Brick's interest in urban exploration began in the early 1980s when he was studying biology at the U of M. On a trip to London, he noticed a drainage pipe dumping water into a pond in Hyde Park, but no stream carried the water back out. He found himself mesmerized and became curious about what went on in the underground parts of cities.

After finishing his biology degree, Brick decided to go for a second major in geology. He began exploring natural caves like Mystery and Niagara in southeastern Minnesota, but eventually turned his focus to the urban underground.
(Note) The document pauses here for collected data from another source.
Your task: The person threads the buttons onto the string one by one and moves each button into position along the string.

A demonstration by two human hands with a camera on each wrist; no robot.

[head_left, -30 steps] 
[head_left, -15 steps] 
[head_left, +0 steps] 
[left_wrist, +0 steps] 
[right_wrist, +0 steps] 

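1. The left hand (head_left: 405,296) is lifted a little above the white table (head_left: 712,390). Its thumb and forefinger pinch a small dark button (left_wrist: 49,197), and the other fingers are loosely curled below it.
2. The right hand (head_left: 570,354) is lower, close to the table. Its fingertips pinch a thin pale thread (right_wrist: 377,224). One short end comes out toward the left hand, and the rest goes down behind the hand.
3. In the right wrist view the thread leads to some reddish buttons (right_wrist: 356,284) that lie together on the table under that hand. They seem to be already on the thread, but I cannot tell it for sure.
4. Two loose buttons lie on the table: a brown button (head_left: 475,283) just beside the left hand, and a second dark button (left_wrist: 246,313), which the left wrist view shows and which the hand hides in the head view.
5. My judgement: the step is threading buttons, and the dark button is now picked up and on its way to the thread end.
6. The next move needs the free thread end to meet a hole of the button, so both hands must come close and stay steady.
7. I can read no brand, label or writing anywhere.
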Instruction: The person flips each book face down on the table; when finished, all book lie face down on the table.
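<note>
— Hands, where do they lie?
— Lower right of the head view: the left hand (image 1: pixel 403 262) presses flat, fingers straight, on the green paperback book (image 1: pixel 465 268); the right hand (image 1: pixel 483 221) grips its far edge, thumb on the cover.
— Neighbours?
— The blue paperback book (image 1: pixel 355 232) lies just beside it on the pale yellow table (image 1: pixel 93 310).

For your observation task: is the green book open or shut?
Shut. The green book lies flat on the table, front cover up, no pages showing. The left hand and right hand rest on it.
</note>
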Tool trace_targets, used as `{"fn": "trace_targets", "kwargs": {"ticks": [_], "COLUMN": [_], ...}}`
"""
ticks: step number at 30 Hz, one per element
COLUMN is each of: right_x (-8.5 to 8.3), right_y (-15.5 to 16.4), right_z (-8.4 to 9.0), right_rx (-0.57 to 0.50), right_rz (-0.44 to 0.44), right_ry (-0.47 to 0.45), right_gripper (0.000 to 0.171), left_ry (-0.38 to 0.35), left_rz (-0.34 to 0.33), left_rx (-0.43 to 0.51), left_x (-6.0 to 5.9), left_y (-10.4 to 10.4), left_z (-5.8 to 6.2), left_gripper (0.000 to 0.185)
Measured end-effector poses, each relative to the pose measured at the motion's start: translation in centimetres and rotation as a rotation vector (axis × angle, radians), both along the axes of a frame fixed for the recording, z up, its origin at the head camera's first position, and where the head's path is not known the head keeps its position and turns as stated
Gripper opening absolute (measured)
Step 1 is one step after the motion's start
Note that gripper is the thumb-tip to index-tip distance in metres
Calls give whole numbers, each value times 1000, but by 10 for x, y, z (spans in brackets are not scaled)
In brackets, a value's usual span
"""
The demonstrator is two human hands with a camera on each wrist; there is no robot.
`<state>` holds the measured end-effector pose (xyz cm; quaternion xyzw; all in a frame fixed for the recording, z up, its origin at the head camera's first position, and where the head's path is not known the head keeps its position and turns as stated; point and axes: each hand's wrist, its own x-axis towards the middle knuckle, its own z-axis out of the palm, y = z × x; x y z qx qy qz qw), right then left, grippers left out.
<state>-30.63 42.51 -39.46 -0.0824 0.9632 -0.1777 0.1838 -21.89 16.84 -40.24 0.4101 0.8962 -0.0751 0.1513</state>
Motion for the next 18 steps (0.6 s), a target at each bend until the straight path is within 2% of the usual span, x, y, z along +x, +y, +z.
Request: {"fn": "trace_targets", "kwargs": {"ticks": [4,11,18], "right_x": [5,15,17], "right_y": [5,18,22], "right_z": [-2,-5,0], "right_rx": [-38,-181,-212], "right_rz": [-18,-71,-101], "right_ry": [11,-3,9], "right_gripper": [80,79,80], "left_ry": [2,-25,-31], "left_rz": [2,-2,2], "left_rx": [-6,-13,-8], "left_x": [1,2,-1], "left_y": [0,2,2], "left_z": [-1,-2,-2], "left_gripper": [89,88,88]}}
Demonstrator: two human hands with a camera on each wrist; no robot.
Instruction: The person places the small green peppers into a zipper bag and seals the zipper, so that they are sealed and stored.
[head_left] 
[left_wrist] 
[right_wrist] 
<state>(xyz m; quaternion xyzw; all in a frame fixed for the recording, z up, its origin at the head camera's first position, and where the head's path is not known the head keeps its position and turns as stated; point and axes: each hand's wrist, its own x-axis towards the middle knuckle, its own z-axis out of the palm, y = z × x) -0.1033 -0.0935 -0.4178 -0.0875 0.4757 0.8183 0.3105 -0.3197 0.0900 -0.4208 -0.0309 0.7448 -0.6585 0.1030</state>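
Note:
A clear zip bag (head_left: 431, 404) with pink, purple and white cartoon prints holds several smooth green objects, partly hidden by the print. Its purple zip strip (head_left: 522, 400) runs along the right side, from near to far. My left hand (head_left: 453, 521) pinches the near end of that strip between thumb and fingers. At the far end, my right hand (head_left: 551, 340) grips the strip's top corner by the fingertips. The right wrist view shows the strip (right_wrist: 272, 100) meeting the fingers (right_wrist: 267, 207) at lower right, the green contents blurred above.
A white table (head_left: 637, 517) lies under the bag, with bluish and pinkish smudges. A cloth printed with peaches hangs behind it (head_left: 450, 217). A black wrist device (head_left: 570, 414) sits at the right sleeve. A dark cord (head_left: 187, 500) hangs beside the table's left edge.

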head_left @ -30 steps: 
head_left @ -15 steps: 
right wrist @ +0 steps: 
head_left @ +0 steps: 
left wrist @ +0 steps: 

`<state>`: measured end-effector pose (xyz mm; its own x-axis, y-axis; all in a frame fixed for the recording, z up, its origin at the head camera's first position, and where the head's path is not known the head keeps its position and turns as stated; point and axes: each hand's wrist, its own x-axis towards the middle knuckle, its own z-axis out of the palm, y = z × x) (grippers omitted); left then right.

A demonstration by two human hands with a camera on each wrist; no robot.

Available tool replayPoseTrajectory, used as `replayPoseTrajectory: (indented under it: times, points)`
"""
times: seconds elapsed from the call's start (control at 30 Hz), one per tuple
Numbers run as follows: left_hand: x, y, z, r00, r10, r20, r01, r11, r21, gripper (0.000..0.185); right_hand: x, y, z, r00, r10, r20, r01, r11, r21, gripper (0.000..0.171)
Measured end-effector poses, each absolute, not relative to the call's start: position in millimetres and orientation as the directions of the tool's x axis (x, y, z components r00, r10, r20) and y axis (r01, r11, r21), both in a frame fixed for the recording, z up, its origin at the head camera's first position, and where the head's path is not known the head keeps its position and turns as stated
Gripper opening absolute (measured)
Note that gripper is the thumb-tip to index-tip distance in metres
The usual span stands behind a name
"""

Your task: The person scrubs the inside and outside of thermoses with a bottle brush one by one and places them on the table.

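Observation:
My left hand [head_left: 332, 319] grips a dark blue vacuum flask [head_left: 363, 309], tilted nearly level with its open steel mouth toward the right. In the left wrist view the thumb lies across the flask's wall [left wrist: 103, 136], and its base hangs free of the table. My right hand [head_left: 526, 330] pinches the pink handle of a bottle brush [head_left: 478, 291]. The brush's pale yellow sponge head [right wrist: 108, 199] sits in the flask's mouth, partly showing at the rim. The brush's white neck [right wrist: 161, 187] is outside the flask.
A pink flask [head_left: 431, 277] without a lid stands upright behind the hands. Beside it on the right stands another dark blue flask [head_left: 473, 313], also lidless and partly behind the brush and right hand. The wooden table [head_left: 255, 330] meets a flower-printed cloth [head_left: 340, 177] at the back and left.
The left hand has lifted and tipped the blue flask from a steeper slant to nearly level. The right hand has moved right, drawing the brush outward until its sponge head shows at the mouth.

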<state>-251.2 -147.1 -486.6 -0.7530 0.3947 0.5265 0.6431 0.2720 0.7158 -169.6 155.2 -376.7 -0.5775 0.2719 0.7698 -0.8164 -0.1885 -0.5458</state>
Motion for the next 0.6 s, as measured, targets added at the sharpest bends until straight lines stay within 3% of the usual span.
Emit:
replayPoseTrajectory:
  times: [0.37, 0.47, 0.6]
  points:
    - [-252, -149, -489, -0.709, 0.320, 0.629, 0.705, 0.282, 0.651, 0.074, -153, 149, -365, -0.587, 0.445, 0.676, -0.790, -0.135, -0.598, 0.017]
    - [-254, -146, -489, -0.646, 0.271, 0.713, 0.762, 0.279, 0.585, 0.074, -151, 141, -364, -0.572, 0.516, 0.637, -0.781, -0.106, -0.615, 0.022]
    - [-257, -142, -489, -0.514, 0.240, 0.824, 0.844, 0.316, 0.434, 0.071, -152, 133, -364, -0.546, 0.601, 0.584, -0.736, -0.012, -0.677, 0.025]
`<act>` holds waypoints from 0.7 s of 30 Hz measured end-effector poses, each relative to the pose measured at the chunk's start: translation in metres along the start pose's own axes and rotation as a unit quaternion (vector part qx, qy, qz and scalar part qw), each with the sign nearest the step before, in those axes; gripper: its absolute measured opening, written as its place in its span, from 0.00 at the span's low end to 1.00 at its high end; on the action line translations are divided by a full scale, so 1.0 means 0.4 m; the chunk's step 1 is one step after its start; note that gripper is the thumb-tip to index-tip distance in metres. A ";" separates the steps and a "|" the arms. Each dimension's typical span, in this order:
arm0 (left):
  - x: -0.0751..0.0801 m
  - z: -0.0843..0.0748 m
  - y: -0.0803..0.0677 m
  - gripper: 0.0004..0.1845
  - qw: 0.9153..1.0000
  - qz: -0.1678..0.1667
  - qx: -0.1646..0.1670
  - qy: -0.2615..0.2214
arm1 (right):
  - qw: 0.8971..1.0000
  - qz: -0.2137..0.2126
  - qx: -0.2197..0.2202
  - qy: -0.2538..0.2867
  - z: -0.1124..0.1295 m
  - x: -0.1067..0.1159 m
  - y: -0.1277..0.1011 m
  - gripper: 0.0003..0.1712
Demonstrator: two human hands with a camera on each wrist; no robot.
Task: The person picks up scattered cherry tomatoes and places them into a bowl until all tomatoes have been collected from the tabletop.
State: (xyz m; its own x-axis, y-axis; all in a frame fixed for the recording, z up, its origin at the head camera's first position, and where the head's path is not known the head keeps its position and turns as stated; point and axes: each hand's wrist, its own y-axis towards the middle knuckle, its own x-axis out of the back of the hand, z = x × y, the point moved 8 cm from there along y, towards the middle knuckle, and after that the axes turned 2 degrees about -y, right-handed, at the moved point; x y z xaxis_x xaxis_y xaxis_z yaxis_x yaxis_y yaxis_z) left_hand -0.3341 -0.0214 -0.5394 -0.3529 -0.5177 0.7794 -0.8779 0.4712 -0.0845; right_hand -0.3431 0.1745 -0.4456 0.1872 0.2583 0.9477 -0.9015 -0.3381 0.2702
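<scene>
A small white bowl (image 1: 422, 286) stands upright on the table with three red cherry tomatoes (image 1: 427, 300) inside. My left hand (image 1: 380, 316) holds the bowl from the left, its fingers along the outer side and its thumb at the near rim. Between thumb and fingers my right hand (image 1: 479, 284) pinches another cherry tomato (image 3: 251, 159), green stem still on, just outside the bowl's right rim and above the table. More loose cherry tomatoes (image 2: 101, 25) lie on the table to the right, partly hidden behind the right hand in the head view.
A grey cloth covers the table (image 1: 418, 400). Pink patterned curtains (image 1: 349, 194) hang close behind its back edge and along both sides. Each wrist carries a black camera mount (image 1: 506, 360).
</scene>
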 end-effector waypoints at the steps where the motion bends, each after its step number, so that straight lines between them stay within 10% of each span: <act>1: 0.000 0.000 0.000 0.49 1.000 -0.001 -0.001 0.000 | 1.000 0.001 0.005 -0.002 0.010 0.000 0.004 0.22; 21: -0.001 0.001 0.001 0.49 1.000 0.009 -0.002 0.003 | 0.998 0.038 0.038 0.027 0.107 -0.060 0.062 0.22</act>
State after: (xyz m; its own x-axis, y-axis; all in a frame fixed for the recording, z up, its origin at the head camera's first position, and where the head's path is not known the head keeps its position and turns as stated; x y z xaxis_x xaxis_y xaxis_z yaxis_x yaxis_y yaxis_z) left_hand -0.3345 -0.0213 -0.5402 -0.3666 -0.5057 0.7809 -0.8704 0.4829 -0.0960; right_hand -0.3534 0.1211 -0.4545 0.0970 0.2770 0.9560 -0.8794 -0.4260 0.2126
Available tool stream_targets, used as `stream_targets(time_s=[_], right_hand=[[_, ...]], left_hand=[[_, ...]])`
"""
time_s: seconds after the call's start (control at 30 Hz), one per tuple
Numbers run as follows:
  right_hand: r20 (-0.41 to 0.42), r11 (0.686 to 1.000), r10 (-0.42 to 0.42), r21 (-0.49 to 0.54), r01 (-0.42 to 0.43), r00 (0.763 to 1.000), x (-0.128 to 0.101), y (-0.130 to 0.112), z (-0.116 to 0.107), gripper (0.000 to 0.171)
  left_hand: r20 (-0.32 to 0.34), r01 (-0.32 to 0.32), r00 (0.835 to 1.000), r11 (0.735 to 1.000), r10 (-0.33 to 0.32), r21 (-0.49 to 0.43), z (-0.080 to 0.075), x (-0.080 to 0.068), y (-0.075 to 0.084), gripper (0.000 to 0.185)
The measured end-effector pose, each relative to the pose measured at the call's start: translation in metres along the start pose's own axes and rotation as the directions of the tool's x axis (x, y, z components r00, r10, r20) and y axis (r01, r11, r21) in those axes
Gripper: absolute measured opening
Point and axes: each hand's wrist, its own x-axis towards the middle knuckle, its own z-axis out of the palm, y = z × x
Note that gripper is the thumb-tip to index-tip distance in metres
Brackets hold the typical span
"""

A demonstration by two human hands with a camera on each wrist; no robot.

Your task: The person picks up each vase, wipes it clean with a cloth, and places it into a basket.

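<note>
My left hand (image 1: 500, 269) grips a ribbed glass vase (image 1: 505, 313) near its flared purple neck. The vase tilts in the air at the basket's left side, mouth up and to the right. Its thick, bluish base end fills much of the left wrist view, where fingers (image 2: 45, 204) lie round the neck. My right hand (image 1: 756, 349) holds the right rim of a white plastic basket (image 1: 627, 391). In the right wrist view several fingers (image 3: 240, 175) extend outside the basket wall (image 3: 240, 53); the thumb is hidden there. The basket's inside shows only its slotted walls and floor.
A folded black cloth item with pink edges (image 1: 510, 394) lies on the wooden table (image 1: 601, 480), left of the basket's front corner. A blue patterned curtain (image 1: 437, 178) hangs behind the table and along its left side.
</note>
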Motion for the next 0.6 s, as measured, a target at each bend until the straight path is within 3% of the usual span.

Urban exploration often involves illegal trespass, but Brick says scientific discovery — not danger — has always been the draw.

"I always would think that my time had been wasted if I went into a cave or a tunnel and I didn't come back with some sort of geological or historical insight," he says.

Brick left Minneapolis to pursue his master's in geology in the mid-'90s at the University of Connecticut, then spent time in St. Louis, and returned home a few years later to work for an environmental consulting firm. He continued exploring, chronicling his trips in academic articles. He had a series in the Ramsey County History periodical investigating places like Fountain Cave and Cascade Creek in St. Paul.

Among his most popular articles was a piece in a magazine called NSS News about Chutes Cave in Minneapolis. No one had documented entering Chutes in decades at the time, and some thought it was a myth before Brick wrote about it.

Through his scientific approach to urban exploration, Brick built a reputation as an esteemed explorer and researcher among the geology community, says Dave Gerboth, board member of the Minnesota Speleological Survey.

"I see Greg as unique," says Gerboth. "He's taken that scholarly approach, and I don't think there's anybody else doing that."

Throughout the '80s and early '90s, Brick had the caves and tunnels mostly to himself, he says. But around the mid- to late '90s, that began to change. He noticed more and more people getting into the scene. On the emerging internet, websites dedicated to exploring began appearing — some, he thought, gave away too much information about the locations of hidden cave entrances. Once-pristine caves like Chutes were suddenly littered with empty bottles of Jack Daniels and other trash. He wasn't alone anymore.